"(Aku mungkin harus mulai bertanya sesuatu padanya.... Soal hal yang sangat aneh...)" Neko terdiam, dia lalu melirik ke Felix yang tampak fokus mengemudi, tapi siapa sangka, Felix menoleh padanya. "Kenapa? Kau ingin mengatakan sesuatu?" tatap nya.
". . . Kenapa.... Kenapa kau mengantar ku?" Neko menatap.
". . . Aku tidak bilang akan mengantar mu," kata Felix, seketika Neko terkejut. "Lalu?!"
"Mari kita lihat, apakah waktu bisa di buat habis hanya membuat kita mengobrol masing masing," tambah Felix. Di saat itu juga Neko terdiam, tapi mata milik nya melebar dan begitu berkaca.
"(Mengobrol?)"
"Oh aku baru ingat sesuatu, jika kau tidak suka uang milik seseorang, lalu kau lebih suka seseorang yang apa?" tatap Felix.
"Kenapa bertanya seperti itu?"
"Tidak kah kau punya seorang tipe?" Felix menatap.
". . . Hanya.... Seseorang yang ada, dan di takdirkan untuk ku apa adanya."
"Benarkah begitu, bagaimana jika kau mengingkari itu? Kau akan marah, kesal bahkan pada takdir mu sekalipun hanya karena memberikan seseorang yang begitu menjengkelkan."
". . . Itu hal yang wajar jika aku harus marah maupun kesal jika pemberian takdir tidak sesuai untuk ku..."

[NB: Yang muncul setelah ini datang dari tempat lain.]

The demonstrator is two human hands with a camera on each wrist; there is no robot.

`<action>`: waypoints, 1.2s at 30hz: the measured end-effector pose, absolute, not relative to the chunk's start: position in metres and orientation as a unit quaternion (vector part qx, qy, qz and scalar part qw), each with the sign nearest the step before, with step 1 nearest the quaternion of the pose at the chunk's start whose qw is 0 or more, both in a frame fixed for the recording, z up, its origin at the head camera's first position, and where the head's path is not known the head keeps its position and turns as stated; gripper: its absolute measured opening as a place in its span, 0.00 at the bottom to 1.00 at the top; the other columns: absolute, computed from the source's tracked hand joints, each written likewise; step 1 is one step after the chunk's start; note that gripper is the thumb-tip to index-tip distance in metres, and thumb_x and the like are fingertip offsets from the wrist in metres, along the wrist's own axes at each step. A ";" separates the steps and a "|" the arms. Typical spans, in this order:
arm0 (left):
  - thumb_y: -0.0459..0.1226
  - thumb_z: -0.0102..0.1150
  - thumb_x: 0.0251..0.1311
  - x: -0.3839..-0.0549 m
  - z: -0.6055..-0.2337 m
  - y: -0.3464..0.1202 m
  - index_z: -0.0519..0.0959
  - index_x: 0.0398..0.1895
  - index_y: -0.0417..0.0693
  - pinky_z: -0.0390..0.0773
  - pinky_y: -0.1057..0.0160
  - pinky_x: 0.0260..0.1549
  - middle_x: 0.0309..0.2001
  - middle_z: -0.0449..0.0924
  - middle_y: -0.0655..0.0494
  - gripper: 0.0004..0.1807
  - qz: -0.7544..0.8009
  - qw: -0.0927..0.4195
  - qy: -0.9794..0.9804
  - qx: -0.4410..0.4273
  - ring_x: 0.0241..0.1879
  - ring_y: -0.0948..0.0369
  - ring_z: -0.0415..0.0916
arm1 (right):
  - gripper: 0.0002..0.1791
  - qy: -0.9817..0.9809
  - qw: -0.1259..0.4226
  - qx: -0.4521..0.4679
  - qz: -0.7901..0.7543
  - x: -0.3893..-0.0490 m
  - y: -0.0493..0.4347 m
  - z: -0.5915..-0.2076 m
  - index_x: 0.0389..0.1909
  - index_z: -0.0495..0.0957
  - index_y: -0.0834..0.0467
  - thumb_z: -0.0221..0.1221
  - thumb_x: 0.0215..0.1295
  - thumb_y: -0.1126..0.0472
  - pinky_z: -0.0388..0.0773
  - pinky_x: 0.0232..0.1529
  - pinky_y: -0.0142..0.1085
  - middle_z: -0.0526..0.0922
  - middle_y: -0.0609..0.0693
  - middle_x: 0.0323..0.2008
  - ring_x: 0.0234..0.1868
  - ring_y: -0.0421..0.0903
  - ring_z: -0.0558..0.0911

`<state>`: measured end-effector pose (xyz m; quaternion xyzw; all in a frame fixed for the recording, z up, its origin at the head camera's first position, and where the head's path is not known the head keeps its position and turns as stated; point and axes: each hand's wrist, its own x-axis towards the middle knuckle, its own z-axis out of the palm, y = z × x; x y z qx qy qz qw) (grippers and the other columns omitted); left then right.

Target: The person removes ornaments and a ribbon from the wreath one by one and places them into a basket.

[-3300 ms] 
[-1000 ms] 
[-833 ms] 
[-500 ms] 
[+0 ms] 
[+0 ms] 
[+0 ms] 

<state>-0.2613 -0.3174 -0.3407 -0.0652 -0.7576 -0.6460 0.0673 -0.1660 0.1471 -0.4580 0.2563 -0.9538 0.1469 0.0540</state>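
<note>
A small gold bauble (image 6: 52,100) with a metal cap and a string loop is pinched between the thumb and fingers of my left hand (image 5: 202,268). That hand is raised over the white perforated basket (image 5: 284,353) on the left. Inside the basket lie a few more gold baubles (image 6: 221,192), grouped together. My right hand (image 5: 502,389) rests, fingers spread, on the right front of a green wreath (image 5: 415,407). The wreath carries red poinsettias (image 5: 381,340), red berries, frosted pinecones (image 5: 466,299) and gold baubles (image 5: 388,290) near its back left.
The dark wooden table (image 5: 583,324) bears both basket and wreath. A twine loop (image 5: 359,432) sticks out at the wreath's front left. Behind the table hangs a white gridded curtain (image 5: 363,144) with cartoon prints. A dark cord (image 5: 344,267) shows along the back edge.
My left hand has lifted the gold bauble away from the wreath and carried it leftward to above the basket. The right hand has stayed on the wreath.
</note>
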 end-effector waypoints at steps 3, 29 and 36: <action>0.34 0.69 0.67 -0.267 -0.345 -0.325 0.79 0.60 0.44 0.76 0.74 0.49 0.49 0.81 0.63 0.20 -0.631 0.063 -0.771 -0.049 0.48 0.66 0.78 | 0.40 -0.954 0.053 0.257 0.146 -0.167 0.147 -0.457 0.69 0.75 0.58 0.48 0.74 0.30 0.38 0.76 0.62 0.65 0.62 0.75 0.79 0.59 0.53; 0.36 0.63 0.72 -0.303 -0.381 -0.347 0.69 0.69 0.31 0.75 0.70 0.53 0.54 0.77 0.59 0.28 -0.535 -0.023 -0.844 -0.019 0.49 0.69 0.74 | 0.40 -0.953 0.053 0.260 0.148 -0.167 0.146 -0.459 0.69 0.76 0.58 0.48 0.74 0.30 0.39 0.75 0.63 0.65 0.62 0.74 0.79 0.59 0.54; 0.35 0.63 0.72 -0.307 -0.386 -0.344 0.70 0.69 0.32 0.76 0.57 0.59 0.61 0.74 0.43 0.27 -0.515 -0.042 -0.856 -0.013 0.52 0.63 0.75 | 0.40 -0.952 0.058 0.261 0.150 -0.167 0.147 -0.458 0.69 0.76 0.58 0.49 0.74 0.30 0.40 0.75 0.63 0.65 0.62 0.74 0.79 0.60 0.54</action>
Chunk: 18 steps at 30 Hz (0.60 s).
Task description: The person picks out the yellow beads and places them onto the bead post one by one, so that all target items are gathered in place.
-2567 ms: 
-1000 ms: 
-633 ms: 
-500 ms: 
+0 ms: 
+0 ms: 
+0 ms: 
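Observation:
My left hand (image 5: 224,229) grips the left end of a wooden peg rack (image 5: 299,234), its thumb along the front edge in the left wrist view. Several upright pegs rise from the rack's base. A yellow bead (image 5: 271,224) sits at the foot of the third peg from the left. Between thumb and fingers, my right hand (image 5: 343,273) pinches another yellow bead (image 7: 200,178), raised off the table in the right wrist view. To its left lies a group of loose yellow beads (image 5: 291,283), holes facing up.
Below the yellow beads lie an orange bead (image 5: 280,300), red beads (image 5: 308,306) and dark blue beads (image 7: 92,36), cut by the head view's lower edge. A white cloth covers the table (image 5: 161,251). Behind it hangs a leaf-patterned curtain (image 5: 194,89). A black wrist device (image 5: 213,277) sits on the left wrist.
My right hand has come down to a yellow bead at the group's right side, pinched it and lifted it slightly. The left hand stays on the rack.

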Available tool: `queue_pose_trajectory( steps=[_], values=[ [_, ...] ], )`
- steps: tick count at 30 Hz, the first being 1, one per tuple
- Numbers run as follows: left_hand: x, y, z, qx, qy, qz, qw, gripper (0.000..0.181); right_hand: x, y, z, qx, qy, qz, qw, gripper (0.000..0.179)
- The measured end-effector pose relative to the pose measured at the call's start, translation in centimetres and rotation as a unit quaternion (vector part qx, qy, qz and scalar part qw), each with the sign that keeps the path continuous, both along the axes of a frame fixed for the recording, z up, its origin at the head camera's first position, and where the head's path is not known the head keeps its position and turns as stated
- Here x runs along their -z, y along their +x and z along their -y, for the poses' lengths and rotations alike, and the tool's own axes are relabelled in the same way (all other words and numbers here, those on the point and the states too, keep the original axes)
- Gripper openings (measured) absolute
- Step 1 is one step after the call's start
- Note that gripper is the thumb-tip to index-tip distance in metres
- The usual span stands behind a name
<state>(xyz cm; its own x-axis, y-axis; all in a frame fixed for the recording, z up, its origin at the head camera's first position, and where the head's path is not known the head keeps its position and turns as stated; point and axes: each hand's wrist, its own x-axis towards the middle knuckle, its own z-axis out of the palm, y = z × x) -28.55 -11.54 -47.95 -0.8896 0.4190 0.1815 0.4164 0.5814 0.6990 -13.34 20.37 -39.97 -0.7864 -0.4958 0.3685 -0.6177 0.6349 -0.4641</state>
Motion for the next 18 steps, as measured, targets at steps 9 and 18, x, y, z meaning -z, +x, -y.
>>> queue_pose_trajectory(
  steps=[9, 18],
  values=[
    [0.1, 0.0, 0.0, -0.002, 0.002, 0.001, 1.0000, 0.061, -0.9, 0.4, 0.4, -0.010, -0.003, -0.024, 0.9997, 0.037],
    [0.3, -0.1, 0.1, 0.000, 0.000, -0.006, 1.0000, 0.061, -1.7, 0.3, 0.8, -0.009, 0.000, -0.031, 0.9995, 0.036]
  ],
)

"Maksud mu, kau butuh proses? Jadi kau akan baik baik saja jika di siksa oleh orang pilihan takdir mu?"
". . . Berhentilah bertanya!! Kau seperti memprovokasi ku!!" Neko langsung kesal. Tapi suasana terdiam karena Felix juga terdiam, dia kembali fokus ke pandangan nya.
Hal itu membuat Neko terdiam tidak nyaman.
"(Apa dia baru saja melakukan yang aku bilang... Kenapa dia tidak tersenyum atau memasang wajah yang begitu enak di pandang... Haruskah aku bertanya sesuatu juga...?)" Neko terdiam ragu hingga ia bertanya. "Lalu..."
Mendengar satu kalimat itu saja membuat Felix langsung melirik padanya untuk mendengarkan.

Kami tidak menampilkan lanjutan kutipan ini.